Repeat precisely the span of lines below that opens with the line containing "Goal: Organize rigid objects" and closes with the line containing "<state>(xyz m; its", both included.

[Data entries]
—————

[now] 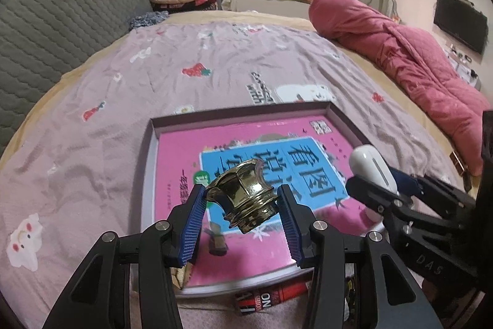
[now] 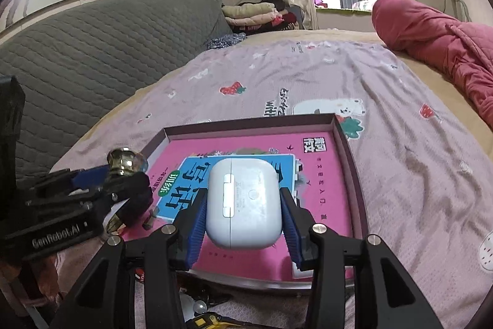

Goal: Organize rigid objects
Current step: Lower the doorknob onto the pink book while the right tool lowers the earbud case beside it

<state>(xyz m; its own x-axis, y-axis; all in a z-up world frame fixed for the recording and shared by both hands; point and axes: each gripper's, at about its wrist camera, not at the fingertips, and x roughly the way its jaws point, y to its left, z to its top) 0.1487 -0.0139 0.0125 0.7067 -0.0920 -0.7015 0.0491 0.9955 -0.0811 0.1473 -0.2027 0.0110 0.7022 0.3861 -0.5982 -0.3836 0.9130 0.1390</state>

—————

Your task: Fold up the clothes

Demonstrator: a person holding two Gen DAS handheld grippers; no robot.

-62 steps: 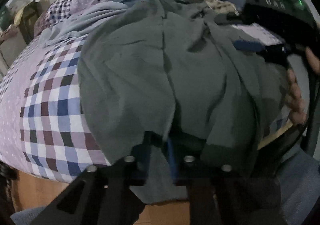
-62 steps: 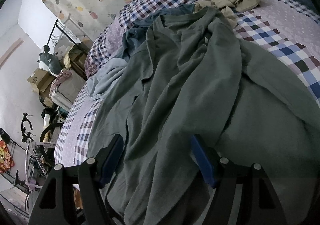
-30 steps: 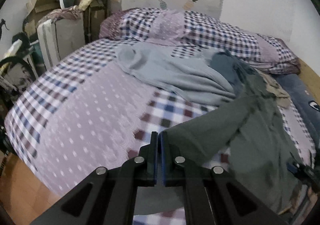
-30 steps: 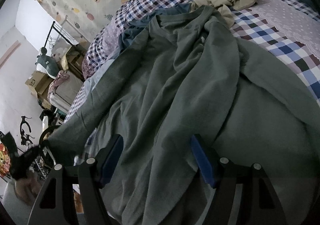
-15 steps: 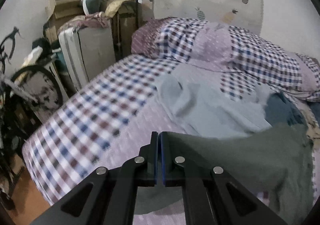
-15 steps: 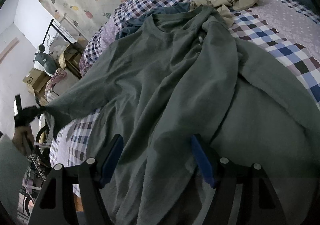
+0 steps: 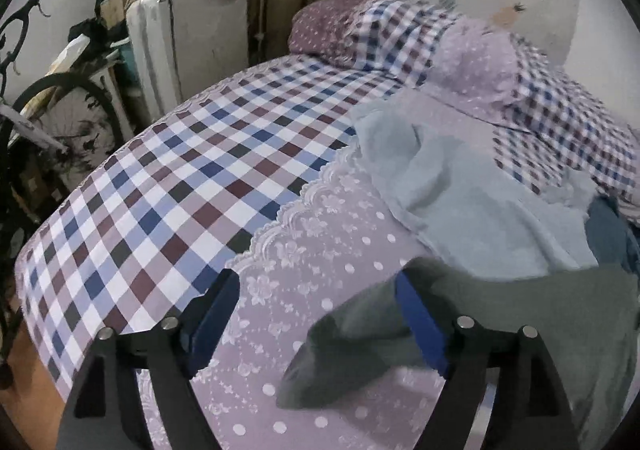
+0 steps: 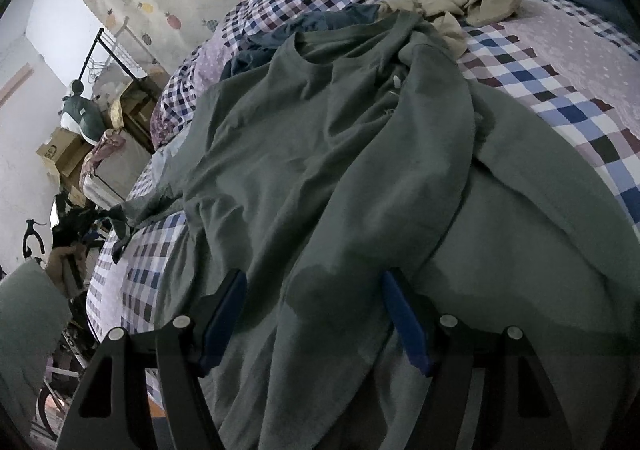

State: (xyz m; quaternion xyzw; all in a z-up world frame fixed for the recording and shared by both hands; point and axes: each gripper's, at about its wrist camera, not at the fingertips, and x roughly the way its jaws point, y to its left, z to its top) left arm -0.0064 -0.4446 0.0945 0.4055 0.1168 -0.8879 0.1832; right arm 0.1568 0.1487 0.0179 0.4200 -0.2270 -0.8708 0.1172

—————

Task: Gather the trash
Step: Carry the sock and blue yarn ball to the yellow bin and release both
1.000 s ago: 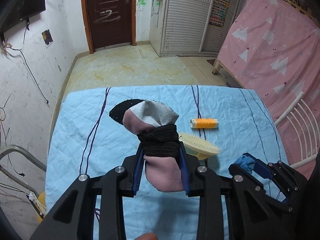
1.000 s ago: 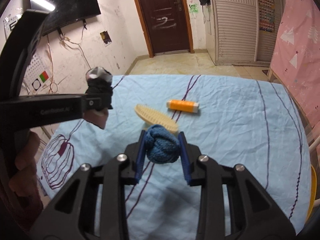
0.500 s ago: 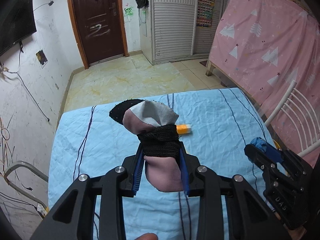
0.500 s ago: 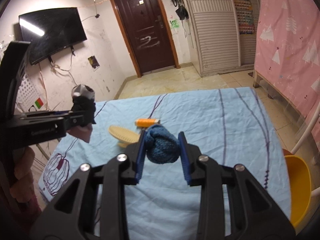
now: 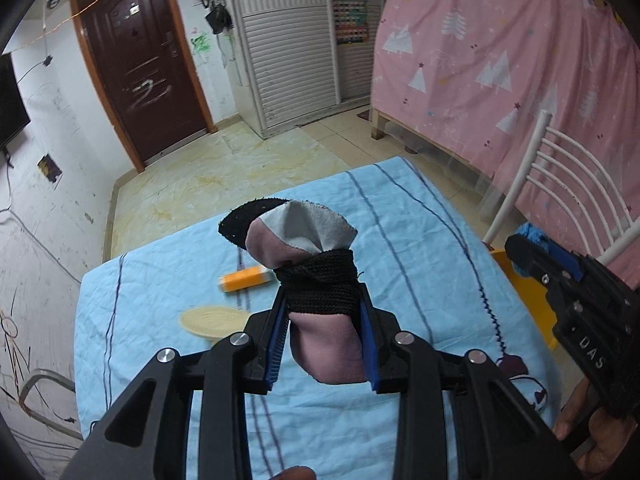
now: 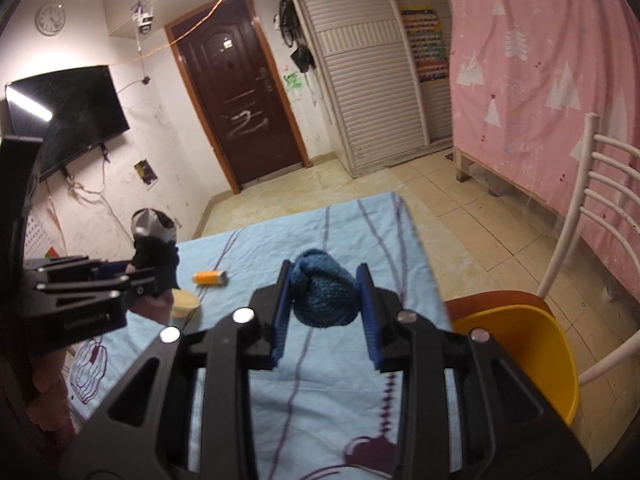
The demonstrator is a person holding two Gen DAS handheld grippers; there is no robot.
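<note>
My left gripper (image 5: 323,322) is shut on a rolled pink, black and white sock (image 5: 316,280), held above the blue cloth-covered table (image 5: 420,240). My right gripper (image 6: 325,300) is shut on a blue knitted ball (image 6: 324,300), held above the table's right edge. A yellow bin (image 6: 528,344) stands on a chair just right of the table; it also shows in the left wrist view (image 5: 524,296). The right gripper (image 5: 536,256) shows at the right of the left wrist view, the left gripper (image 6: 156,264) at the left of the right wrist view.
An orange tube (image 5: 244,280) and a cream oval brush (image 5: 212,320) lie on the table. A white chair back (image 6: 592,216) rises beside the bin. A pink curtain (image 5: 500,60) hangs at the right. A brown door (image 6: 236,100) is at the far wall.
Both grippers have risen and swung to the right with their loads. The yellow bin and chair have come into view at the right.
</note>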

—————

◆ Problem solution:
Goal: Organize rigid objects
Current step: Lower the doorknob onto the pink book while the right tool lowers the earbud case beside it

<state>(xyz m; its own x-axis, y-axis; all in a z-up world frame fixed for the recording and shared by both hands; point and axes: each gripper's, at about its wrist camera, not at the fingertips, and x roughly the way its jaws point, y to its left, z to its top) 0.1487 -0.0139 0.0125 0.7067 -0.0920 -0.7015 0.0491 0.9955 -0.0811 0.1473 -0.2027 0.0110 0.7022 0.3861 -0.5982 -0.3836 0.9130 0.1390</state>

Nothing remains to add to the output.